We always get fed this line after the other one about plucky inventors standing their ground. Meanwhile, it looks like the example fed me by one of my MEPs back in 2004 (or so) to justify software patents may have referred to a company whose business model appears to be litigating other companies into bankruptcy using patented ideas from their failed product.
So excuse our skepticism when we also see the more typical outcome for small companies trying to ship real products.
Posted Jan 12, 2013 0:55 UTC (Sat) by jschrod (subscriber, #1646)
The pro-patent folks like you always tell us that patents are there to publish the information to the public, to be used for the greater good. That's what patents are for, right?
If it's about publishing information to the public, why are you not allowed to name public cases? After all, court cases are public, too.
And Robert Kearns is not a good example at all, as others have noted. Spending 10 mils on ligitation? Give me a break.
Posted Jan 22, 2013 18:37 UTC (Tue) by SecretEuroPatentAgentMan (guest, #66656)
Yes. Patent law is always in a tension with competition law, each with their own proponents. If it can be shown that patents do not promote the greater good I am sure the patent system would be radically changed. I see some make comments about the system being ideal to patent attorneys and agents.
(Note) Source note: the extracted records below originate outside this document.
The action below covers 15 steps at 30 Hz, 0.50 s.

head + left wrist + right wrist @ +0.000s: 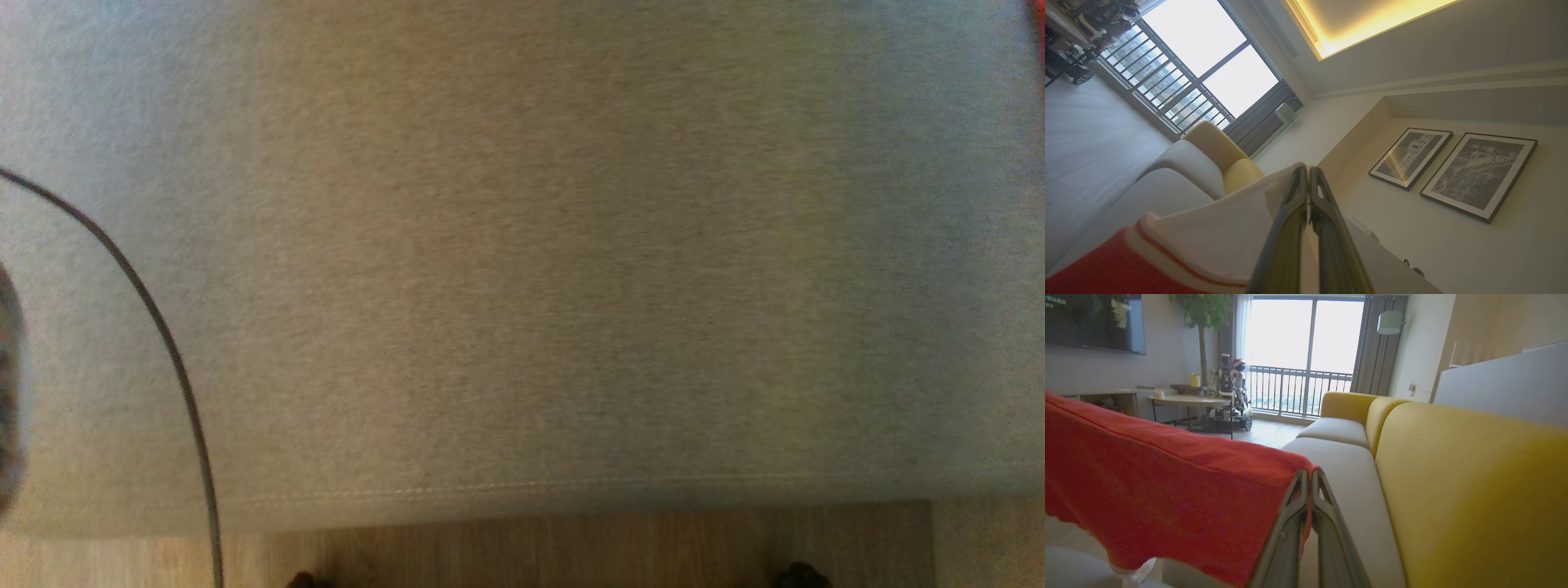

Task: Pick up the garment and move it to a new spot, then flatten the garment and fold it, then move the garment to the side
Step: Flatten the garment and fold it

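Observation:
The garment (1167, 486) is red cloth with a white part and a red band (1220, 237). In the right wrist view it hangs as a wide red sheet to the left of my right gripper (1309, 471), whose fingers are shut on its upper corner. My left gripper (1308, 168) points up toward the ceiling and is shut on a white edge of the garment, which drapes down to its left. A sliver of red garment (1037, 24) shows at the head view's top right corner.
The head view looks down on the grey sofa seat (522, 245), with wooden floor (571, 547) along its near edge and a dark cable (163, 327) curving at left. Yellow backrests (1474, 490) line the sofa. A round table (1188, 401) and another robot (1233, 388) stand near the window.

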Tool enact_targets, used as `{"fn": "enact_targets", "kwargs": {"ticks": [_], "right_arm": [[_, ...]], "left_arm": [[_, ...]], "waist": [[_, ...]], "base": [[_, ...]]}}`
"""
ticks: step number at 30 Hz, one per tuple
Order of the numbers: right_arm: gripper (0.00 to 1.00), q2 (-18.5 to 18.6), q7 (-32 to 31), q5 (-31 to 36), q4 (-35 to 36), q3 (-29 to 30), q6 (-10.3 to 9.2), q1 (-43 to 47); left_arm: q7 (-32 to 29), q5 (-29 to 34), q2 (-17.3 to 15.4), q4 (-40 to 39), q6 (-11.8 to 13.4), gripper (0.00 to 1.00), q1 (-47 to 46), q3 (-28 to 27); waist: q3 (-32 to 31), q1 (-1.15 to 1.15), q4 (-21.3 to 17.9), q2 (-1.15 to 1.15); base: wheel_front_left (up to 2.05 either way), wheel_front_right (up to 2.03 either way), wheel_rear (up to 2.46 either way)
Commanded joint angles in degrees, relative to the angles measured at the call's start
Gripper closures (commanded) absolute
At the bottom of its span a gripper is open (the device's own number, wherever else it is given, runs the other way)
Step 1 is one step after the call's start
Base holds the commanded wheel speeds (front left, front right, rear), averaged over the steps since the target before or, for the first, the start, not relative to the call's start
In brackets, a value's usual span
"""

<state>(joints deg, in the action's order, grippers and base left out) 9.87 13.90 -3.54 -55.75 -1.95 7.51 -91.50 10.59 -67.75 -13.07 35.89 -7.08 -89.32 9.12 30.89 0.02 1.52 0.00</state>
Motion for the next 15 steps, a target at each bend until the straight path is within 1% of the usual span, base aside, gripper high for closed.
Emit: {"fn": "enact_targets", "kwargs": {"ticks": [1,4,7,12,15], "right_arm": [[1.00,-0.5,0.5,0.7,0.0,-1.4,-0.02,0.8],[1.00,0.6,0.7,0.7,-4.2,-3.7,-0.02,4.1],[1.00,1.4,0.7,-0.3,-8.2,-5.5,-0.02,8.1],[1.00,1.3,-0.5,-3.7,-13.7,-7.9,-0.02,16.6],[1.00,1.4,-1.7,-6.5,-15.0,-9.8,-0.02,22.4]], "left_arm": [[-0.6,-2.2,-3.9,-3.9,-0.4,1.00,4.1,0.5],[-2.0,-4.4,-5.9,-6.4,-0.4,1.00,14.4,3.7],[-3.2,-6.5,-7.2,-8.1,-0.4,1.00,25.1,7.0],[-3.8,-9.0,-9.0,-10.8,-0.4,1.00,41.6,11.6],[-3.5,-10.2,-10.2,-12.2,-0.4,1.00,50.0,13.3]], "waist": [[2.4,-0.02,2.9,0.00],[2.0,-0.02,4.1,0.00],[0.4,-0.02,4.6,0.00],[-4.3,-0.02,4.5,0.00],[-7.9,-0.02,4.2,0.00]], "base": [[0.00,0.00,0.00],[0.00,0.00,0.00],[0.00,0.00,0.00],[0.00,0.00,0.00],[0.00,0.00,0.00]]}}
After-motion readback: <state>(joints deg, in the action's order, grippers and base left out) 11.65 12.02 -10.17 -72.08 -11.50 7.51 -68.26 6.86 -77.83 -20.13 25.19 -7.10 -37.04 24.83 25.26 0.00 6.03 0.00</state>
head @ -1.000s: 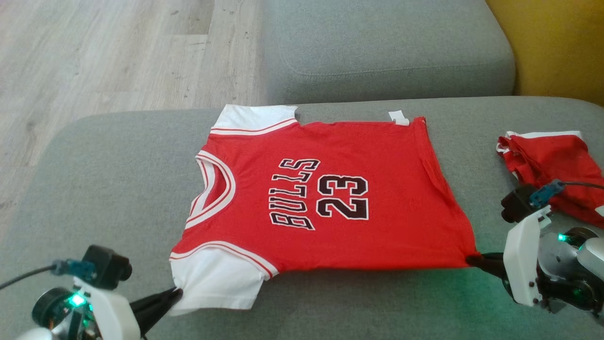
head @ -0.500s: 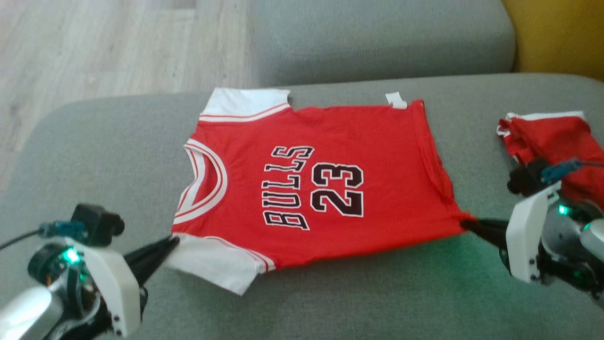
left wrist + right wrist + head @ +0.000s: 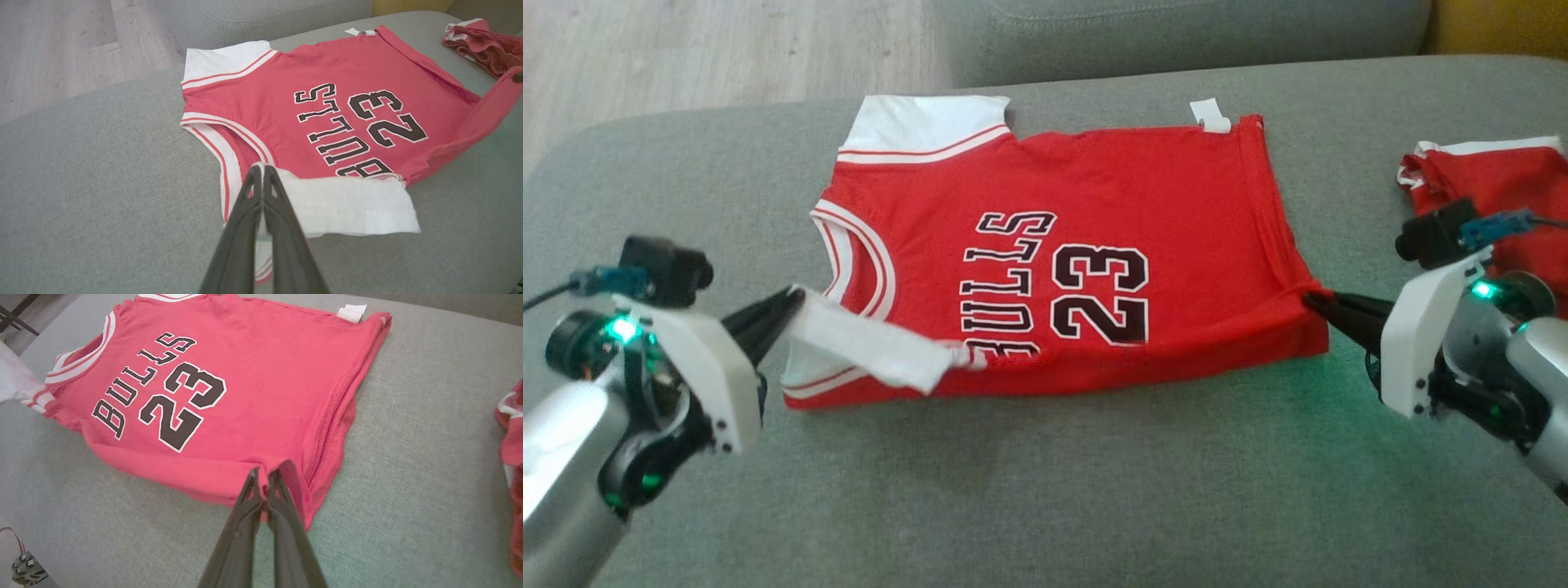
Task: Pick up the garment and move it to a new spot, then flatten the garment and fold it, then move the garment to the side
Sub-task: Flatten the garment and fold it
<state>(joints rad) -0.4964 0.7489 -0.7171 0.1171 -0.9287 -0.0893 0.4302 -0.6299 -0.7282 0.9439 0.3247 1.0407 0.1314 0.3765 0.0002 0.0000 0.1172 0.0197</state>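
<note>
Both ends of the near edge of the jersey (image 3: 1094, 180) are clenched in my tools, left tool (image 3: 796, 298) on the white sleeve (image 3: 866, 347), right tool (image 3: 1311, 298) on the hem corner (image 3: 1286, 304), so its long axis runs between them and the rest lies on the sofa (image 3: 1013, 490) beyond both.

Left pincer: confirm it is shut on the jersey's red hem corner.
Not quite. The left pincer is shut on the jersey, but on its white sleeve, not a red hem corner. The left wrist view shows this.
</note>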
The view from within the profession is different, you can read through patents blogs such as PatentlyO to get an inside view.
> If it's about publishing information to the public, why are you not allowed to name public cases? After all, court cases are public, too.
I write here to provide some information how the system works in practice and, hopefully, balance some of the views expressed. If I were to state my name this could be seen by some as advertising and that is not my purpose. Secondly it is true that court cases are to some extent public, that is the information that a court case is being held and who the parties are will be public but the actual proceedings is not always public. Moreover if an out of court settlement is agreed upon the contents of that is normally kept confidential.
> And Robert Kearns is not a good example at all, as others have noted. Spending 10 mils on ligitation? Give me a break.
The inventiveness of his invention has been debated before with no conclusion. As for the money spent the article states he got large sums in settlement. Not using an attorney is probably not a good idea, my guess is that a sense of revenge was a part here. The most well known case of revenge is Steve Jobs wanting to go thermonuclear against Google. Kearns had the money and it was his choice how to spend it. Would you have preferred if he folded after 1 million dollars instead?
Posted Jan 22, 2013 19:04 UTC (Tue) by Cyberax (✭ supporter ✭, #52523)
Posted Jan 26, 2013 16:21 UTC (Sat) by SecretEuroPatentAgentMan (guest, #66656)
There are many studies on this, which one do you refer to?